| TRY IT |
Look through the entries. Copy each line that has the word "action".

☆ ☆ ☆ ☆

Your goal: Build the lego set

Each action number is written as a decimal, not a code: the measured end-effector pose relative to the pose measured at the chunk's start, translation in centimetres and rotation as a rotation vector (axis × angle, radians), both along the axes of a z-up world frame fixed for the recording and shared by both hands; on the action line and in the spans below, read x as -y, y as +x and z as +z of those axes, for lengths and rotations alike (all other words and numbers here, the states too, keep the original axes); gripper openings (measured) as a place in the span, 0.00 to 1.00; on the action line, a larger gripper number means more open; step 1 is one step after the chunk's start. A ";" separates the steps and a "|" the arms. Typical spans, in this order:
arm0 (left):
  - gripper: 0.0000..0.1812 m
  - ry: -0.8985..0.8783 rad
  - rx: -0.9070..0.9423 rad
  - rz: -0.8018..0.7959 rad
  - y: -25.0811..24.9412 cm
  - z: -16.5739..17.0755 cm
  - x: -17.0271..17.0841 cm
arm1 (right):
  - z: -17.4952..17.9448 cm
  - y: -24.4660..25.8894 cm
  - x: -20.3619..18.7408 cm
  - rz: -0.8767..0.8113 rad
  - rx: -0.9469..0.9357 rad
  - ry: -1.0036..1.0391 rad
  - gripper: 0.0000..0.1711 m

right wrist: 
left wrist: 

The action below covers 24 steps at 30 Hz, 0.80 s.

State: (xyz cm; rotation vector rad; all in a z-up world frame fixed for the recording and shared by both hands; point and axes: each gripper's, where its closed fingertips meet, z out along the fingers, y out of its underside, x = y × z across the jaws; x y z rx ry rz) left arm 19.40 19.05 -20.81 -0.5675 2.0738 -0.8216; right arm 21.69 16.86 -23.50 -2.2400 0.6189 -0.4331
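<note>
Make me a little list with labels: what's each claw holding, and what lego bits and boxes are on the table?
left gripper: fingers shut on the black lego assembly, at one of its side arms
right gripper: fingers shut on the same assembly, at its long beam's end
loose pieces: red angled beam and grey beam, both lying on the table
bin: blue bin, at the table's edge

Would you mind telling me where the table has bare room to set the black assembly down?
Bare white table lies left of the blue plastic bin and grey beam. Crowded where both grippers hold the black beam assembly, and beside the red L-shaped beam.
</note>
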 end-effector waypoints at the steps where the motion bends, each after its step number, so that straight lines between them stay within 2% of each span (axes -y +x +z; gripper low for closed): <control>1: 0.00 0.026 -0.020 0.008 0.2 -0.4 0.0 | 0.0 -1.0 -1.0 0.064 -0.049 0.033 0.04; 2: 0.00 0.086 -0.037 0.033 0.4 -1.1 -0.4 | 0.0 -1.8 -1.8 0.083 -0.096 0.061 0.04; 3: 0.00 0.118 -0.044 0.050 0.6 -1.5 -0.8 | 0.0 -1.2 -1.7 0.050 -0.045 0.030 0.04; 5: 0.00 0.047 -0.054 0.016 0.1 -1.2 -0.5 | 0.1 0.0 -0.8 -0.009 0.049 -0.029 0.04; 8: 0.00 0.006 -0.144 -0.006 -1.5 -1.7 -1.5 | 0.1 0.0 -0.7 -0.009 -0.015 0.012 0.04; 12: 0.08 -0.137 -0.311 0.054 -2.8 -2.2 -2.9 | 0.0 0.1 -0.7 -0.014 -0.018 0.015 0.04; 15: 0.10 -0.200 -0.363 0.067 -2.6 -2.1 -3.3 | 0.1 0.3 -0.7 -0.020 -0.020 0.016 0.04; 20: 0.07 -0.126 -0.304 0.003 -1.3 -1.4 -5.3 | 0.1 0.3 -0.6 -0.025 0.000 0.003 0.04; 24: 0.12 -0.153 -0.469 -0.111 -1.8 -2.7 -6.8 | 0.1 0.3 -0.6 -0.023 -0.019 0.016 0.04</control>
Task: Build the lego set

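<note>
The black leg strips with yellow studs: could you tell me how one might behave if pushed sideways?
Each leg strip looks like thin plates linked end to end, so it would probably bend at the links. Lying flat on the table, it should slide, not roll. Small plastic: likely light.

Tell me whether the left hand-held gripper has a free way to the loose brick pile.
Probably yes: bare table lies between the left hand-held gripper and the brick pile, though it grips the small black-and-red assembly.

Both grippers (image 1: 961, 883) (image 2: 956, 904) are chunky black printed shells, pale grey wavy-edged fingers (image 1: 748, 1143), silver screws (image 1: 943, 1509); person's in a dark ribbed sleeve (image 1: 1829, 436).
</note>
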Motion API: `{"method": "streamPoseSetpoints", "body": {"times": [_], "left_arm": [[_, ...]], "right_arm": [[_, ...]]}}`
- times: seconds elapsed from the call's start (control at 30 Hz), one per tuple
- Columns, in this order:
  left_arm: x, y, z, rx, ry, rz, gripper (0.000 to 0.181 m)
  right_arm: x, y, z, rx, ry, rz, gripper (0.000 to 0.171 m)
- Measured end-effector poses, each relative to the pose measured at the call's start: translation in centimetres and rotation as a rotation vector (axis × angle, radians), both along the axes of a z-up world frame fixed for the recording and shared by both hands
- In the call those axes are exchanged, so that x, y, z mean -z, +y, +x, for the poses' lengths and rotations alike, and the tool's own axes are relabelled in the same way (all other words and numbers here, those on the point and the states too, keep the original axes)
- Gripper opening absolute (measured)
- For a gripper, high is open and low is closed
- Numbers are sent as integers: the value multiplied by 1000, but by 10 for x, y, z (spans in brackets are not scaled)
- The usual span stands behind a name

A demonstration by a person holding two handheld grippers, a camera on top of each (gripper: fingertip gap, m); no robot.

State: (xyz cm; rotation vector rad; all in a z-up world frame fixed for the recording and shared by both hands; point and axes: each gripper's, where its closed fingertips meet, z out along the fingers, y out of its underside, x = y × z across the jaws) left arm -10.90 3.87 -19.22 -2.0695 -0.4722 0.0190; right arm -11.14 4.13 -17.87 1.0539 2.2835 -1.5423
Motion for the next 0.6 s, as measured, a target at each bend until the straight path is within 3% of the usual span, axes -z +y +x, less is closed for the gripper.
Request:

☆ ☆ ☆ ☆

| SOLUTION BELOW |
Each action number is written as a decimal, not a code: the measured end-effector pose relative to the pose measured at the chunk's start, translation in centimetres and rotation as a rotation vector (axis × angle, radians), both along the axes of a z-up world frame fixed for the recording and shared by both hands; on the action line and in the spans below, read x as -y, y as +x and z as +z of those axes, for lengths and rotations alike (all other words and numbers here, the states too, keep the original axes); gripper openings (measured) as a place in the span, 0.00 to 1.00; on the action line, a larger gripper number means more open; step 1 is one step after the chunk's start. A ";" separates the steps and a "|" the arms. Typical spans, in this order:
The action below covers 24 steps at 30 Hz, 0.80 s.

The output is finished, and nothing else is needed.